# Crumbs



## formula1 (Jan 12, 2012)

What a glorious feast it is to dine on the crumbs from the Master's table!

Matthew 15
21 And Jesus went away from there and withdrew to the district of Tyre and Sidon. 22 And behold, a Canaanite woman from that region came out and was crying, “Have mercy on me, O Lord, Son of David; my daughter is severely oppressed by a demon.” 23 But he did not answer her a word. And his disciples came and begged him, saying, “Send her away, for she is crying out after us.” 24 He answered, “I was sent only to the lost sheep of the house of Israel.” 25 But she came and knelt before him, saying, “Lord, help me.” 26 And he answered, “It is not right to take the children's bread and throw it to the dogs.” 27 She said, “Yes, Lord, yet even the dogs eat the crumbs that fall from their masters' table.” 28 Then Jesus answered her, “O woman, great is your faith! Be it done for you as you desire.” And her daughter was healed instantly.


----------



## gordon 2 (Jan 12, 2012)

formula1 said:


> What a glorious feast it is to dine on the crumbs from the Master's table!
> 
> Matthew 15
> 21 And Jesus went away from there and withdrew to the district of Tyre and Sidon. 22 And behold, a Canaanite woman from that region came out and was crying, “Have mercy on me, O Lord, Son of David; my daughter is severely oppressed by a demon.” 23 But he did not answer her a word. And his disciples came and begged him, saying, “Send her away, for she is crying out after us.” 24 He answered, “I was sent only to the lost sheep of the house of Israel.” 25 But she came and knelt before him, saying, “Lord, help me.” 26 And he answered, “It is not right to take the children's bread and throw it to the dogs.” 27 She said, “Yes, Lord, yet even the dogs eat the crumbs that fall from their masters' table.” 28 Then Jesus answered her, “O woman, great is your faith!
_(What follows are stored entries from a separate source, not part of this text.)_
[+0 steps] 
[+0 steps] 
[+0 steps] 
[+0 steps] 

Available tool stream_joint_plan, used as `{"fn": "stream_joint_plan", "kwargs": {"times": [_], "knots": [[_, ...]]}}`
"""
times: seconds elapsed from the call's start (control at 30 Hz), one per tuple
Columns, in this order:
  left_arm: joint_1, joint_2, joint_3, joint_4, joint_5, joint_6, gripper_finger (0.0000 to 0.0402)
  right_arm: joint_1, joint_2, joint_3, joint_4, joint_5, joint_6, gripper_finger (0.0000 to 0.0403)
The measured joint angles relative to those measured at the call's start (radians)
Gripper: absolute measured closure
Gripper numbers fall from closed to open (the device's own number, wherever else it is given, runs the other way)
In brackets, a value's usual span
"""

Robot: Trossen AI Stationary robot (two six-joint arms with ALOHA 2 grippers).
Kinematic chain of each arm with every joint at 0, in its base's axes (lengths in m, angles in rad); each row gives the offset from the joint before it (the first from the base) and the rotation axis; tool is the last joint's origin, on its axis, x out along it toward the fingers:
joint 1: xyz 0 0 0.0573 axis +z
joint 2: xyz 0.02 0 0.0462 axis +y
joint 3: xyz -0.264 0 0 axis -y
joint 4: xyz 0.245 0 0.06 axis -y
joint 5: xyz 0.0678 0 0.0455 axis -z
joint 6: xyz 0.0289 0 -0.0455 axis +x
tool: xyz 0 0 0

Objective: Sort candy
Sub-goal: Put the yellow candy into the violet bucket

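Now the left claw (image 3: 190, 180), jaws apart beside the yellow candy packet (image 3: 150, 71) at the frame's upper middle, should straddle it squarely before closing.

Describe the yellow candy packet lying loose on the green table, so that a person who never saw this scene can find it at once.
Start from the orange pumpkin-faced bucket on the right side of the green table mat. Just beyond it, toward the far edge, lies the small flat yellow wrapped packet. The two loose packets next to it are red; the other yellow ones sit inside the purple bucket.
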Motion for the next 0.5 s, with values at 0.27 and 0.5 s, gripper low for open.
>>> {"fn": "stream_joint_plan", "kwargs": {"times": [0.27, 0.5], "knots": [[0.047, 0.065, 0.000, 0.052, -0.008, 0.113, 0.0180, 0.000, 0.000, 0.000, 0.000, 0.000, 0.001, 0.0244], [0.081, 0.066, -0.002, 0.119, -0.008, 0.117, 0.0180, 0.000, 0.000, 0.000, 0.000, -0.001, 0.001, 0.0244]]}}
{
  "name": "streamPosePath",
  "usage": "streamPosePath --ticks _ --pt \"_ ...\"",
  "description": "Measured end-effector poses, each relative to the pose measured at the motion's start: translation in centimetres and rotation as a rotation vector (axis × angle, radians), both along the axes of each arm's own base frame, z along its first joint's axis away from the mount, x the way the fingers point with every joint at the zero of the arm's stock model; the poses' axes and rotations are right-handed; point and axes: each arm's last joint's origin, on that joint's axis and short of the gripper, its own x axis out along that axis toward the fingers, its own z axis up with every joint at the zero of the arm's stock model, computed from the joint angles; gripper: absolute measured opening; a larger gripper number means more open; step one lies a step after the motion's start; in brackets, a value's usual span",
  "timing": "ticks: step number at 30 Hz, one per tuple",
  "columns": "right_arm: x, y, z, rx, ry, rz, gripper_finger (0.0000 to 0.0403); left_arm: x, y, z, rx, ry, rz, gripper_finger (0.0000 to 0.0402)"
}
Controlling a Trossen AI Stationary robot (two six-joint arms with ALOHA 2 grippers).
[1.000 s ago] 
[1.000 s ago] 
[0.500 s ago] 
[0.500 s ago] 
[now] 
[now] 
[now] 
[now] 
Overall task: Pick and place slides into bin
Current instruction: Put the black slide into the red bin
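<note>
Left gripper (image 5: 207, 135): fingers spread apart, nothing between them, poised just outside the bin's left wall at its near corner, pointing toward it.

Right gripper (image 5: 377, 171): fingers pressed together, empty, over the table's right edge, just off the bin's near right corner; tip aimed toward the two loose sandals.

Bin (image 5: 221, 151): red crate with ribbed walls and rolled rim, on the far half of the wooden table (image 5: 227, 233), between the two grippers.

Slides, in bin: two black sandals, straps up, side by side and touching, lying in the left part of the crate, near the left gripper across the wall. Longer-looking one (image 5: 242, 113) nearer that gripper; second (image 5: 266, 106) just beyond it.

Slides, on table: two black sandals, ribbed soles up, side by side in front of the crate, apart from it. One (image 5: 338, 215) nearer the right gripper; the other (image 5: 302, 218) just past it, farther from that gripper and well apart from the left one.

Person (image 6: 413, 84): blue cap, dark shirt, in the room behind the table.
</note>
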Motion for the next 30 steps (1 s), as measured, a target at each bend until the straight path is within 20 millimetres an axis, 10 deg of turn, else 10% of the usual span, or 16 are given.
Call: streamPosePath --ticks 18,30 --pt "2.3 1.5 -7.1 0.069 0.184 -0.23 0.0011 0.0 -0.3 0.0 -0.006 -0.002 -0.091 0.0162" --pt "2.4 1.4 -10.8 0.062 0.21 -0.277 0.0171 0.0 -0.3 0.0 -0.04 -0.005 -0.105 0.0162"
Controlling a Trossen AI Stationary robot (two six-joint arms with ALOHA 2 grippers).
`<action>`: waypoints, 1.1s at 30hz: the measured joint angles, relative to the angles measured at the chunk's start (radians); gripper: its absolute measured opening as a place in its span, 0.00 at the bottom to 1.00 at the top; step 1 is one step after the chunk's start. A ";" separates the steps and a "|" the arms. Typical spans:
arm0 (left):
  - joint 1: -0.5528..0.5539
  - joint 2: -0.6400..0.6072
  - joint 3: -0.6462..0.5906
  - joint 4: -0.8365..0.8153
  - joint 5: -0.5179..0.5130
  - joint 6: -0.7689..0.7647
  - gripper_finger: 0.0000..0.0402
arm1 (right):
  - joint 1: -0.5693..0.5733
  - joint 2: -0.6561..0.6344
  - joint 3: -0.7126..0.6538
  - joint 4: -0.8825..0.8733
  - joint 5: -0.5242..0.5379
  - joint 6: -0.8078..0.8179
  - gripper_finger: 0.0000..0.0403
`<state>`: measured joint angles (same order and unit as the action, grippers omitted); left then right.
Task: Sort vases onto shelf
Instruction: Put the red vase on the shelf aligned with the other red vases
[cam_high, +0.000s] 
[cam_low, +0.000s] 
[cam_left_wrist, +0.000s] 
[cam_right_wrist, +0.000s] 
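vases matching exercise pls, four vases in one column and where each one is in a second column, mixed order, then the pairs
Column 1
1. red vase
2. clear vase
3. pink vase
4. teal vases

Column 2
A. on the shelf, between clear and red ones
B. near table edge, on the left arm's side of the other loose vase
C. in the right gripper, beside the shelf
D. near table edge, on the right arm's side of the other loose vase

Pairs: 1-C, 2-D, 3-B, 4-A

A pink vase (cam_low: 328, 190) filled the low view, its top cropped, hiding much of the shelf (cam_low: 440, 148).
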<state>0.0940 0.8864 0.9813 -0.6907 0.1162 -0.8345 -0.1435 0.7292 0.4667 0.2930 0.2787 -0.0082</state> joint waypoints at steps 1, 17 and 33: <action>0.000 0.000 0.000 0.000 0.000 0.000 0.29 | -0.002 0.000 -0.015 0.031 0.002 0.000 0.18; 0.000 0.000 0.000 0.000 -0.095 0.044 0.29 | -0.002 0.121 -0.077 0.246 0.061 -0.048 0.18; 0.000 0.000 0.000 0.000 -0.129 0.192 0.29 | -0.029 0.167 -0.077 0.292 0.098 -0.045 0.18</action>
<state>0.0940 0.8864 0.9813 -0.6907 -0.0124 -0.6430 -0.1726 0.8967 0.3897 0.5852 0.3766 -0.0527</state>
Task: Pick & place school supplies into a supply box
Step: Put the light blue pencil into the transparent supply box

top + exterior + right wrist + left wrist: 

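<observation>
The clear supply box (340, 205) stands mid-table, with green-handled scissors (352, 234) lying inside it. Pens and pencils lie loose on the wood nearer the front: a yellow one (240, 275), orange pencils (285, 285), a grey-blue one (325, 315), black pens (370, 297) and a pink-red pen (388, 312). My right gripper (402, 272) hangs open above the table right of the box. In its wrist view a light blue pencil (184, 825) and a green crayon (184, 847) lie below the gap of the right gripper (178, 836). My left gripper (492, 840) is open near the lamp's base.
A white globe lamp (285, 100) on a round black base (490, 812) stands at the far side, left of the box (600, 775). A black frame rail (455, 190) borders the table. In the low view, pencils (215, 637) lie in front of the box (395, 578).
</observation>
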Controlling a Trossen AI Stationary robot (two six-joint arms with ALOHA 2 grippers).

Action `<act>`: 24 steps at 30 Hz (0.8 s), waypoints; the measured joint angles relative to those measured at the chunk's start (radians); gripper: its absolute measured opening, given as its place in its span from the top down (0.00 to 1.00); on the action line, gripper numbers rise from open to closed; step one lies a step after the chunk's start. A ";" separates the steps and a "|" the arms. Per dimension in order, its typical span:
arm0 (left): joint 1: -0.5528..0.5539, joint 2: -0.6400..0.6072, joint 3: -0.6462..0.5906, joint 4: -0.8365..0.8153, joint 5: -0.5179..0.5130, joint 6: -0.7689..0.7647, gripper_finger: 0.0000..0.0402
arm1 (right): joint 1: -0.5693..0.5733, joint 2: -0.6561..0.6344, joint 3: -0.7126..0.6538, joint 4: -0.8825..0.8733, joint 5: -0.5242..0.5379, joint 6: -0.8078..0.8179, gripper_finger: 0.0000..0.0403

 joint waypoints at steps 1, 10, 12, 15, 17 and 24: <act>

Be it done for you as you desire.” And her daughter was healed instantly.



 Ya got to Love dogs and goats pilgrim.


----------



## JB0704 (Jan 12, 2012)

Of everything we have on Jesus, verse 26 causes me the most confusion.  

Anybody have any thoughts on why he might have said that, or the purpose?


----------



## formula1 (Jan 12, 2012)

*Re:*



JB0704 said:


> Of everything we have on Jesus, verse 26 causes me the most confusion.
> 
> Anybody have any thoughts on why he might have said that, or the purpose?



To look for and find faithfulness in those He meets, though the bread was intended for His own people (or so it was thought)! I am sure Jesus knew exactly where He would find faithfulness and where He would not and this was an opportunity to showcase His awareness of His mission! What does John say?

John 1
11 He came to his own, and his own people did not receive him. 12 But to all who did receive him, who believed in his name, he gave the right to become children of God, 13 who were born, not of blood nor of the will of the flesh nor of the will of man, but of God. 

The better question might be, 'Why does this woman have more faith than the men of Israel?'

Faith is born in the heart and spirit of the woman and not by flesh or inheritance.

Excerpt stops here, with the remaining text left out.